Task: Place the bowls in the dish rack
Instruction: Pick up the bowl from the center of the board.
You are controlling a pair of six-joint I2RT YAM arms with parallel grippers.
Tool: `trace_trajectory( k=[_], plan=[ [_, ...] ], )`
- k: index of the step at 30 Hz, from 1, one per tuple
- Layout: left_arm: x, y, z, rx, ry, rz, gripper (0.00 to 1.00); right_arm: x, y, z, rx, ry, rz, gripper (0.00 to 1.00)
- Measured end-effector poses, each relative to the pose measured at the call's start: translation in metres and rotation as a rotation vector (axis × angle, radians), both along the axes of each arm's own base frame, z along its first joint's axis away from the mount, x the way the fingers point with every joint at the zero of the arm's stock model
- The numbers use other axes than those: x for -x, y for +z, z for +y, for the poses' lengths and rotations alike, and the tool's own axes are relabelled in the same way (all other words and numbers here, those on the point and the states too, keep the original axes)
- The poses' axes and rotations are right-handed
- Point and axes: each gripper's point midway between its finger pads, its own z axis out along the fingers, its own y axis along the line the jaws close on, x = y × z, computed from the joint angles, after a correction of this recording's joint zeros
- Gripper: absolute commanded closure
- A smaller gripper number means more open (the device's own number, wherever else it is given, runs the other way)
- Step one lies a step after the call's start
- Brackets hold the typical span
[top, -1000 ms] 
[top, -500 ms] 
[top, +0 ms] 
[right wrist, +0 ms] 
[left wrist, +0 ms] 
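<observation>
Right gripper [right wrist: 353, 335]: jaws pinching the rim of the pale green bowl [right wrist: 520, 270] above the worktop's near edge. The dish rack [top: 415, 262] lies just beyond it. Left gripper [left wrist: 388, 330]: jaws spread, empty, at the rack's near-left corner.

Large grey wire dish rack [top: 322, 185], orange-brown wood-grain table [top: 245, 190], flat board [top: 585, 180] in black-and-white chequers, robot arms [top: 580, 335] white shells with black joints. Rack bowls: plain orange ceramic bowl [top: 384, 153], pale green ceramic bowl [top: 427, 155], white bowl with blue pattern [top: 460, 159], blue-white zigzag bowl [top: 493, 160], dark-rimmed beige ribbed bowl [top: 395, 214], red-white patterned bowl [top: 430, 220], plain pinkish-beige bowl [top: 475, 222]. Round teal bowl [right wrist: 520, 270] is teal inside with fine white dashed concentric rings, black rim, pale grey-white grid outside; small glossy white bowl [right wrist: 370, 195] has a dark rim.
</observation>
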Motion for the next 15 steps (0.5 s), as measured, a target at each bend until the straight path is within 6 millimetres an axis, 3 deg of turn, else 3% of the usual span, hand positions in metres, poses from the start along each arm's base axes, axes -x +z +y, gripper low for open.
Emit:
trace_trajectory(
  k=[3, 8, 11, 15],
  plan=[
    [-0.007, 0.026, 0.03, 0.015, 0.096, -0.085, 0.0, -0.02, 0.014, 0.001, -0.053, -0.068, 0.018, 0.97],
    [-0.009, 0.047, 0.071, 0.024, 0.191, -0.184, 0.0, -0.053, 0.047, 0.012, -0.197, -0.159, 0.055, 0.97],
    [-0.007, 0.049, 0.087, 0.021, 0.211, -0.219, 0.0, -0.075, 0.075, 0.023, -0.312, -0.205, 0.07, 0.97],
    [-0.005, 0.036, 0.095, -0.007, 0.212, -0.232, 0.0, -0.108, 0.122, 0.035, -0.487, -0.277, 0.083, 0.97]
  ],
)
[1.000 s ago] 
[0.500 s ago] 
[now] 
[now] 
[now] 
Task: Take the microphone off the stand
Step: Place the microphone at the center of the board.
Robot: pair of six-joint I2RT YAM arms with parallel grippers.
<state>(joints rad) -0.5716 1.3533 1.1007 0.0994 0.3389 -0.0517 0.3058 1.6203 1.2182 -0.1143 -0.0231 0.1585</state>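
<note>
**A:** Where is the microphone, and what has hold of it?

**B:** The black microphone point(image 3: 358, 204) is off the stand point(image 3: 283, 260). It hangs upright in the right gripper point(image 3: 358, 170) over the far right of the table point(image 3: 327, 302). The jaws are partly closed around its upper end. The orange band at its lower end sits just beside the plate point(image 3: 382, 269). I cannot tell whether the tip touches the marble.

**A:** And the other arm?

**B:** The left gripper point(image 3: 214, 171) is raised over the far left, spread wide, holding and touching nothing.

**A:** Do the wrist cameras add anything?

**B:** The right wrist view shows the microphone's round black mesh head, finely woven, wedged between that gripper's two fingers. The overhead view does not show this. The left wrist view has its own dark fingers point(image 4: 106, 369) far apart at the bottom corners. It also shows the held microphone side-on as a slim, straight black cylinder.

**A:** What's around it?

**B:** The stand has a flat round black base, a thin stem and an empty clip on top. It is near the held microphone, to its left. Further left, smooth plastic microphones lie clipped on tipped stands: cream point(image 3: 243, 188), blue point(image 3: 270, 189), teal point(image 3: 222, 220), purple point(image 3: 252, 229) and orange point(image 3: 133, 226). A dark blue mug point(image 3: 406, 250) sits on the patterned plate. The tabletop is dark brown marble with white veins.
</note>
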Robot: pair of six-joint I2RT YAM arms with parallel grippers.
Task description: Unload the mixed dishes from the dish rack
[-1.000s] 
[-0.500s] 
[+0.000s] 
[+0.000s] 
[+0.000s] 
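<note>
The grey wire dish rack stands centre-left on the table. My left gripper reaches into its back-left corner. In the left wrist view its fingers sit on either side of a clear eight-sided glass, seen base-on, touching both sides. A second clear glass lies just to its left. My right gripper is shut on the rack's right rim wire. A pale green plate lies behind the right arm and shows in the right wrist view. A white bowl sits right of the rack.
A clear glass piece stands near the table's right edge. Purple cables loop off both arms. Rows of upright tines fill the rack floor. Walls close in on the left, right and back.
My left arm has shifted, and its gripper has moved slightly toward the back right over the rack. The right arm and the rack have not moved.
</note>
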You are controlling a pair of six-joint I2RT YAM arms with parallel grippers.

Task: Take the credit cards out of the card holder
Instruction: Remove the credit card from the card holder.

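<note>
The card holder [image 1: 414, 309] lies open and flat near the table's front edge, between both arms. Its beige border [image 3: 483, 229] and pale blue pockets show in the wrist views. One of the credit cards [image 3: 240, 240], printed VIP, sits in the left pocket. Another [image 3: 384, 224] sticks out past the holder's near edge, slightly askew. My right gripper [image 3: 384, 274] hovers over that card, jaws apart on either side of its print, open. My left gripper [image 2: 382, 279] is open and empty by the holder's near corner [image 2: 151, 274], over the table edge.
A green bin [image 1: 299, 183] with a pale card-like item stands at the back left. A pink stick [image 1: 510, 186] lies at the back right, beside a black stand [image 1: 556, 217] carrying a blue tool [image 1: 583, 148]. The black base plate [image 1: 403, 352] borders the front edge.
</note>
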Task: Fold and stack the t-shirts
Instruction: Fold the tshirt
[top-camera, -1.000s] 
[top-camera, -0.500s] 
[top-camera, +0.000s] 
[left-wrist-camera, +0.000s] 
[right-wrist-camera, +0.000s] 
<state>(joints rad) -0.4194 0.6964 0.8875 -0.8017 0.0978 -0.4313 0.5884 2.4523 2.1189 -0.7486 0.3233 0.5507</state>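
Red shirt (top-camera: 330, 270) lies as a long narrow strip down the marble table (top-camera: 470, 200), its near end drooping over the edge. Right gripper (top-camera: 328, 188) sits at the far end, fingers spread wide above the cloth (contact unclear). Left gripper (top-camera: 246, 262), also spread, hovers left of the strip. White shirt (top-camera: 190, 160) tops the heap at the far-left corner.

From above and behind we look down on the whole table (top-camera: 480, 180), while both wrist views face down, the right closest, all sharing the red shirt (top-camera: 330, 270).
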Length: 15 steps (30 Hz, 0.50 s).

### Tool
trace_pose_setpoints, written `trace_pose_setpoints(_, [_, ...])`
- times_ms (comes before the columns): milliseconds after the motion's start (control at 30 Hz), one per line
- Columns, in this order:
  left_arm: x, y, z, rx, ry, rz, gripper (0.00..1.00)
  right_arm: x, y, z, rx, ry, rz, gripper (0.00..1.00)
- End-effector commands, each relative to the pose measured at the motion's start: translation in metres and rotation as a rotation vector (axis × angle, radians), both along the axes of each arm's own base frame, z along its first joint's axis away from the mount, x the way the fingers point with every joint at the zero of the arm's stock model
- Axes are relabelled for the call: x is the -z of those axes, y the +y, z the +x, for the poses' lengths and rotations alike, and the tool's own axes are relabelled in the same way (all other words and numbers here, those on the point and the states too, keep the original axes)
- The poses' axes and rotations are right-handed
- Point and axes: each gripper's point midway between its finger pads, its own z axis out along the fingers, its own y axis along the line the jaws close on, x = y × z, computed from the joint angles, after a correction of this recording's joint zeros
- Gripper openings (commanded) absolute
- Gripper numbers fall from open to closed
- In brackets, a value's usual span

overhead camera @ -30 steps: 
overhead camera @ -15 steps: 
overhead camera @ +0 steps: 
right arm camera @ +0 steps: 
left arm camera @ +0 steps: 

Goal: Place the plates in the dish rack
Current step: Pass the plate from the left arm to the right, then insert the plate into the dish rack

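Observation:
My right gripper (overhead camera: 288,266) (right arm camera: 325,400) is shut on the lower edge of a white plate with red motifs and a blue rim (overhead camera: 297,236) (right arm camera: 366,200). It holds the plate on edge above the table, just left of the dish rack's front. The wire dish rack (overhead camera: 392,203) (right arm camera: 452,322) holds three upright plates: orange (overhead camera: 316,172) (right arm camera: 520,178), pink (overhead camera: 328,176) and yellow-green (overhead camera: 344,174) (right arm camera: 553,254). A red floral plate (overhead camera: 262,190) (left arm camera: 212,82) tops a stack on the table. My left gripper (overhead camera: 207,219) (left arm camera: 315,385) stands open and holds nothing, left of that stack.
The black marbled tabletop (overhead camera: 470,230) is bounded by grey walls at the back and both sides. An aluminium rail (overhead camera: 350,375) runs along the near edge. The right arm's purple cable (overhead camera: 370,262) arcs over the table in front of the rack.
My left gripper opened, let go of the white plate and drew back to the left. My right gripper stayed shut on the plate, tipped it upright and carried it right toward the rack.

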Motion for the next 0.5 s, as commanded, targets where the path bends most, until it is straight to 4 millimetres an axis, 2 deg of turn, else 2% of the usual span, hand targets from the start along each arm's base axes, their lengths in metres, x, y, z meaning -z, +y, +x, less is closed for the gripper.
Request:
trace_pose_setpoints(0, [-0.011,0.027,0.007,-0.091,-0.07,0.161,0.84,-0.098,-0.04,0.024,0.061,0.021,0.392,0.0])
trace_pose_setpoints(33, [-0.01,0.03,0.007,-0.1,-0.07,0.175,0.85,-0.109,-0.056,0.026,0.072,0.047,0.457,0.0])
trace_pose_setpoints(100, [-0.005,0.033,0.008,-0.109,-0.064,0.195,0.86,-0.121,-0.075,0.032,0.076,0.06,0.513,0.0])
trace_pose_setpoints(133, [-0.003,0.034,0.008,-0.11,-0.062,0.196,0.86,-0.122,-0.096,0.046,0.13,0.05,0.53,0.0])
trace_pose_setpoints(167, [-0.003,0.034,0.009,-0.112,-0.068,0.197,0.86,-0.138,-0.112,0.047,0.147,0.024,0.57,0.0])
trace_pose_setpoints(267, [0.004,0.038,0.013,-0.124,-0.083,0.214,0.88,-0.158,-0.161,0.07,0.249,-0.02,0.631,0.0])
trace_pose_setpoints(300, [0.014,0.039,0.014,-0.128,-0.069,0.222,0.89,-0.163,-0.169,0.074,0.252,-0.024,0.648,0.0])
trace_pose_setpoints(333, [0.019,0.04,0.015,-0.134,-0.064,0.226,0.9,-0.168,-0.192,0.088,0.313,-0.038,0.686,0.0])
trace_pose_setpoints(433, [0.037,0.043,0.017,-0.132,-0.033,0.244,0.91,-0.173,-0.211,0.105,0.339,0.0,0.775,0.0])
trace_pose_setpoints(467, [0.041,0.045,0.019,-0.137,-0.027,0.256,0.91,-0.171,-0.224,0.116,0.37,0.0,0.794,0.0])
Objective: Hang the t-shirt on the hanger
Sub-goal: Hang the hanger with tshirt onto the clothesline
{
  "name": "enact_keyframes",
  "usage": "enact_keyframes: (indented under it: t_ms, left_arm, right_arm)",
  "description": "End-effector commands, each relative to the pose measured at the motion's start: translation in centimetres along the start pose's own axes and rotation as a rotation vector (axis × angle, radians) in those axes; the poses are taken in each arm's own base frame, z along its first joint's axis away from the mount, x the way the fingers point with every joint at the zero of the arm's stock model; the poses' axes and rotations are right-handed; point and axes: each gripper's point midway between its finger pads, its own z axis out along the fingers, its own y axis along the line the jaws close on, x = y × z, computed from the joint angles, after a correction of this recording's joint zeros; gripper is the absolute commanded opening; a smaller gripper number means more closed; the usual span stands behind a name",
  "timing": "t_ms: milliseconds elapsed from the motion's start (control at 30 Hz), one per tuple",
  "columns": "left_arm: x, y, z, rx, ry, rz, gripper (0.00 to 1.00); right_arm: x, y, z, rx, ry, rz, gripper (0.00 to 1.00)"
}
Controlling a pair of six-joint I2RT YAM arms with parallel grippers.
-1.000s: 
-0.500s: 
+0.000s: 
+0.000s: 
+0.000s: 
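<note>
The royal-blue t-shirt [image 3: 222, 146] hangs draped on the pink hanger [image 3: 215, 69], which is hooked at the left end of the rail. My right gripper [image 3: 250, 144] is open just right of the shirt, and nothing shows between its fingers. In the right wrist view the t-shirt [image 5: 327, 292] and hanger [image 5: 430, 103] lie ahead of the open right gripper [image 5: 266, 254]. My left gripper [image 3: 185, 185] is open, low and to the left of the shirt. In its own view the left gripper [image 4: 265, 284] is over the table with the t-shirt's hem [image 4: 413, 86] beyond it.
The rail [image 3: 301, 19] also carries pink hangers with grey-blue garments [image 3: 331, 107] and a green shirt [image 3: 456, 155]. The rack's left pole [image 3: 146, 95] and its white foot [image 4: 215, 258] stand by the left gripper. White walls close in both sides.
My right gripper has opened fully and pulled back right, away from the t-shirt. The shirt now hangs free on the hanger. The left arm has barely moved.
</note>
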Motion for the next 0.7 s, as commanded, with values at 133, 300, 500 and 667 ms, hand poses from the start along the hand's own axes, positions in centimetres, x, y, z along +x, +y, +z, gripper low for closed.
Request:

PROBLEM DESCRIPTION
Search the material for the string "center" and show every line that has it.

TASK ANSWER
Instruction: Pick up the bowl from the center of the board.
Step: Place the microphone at the center of the board.

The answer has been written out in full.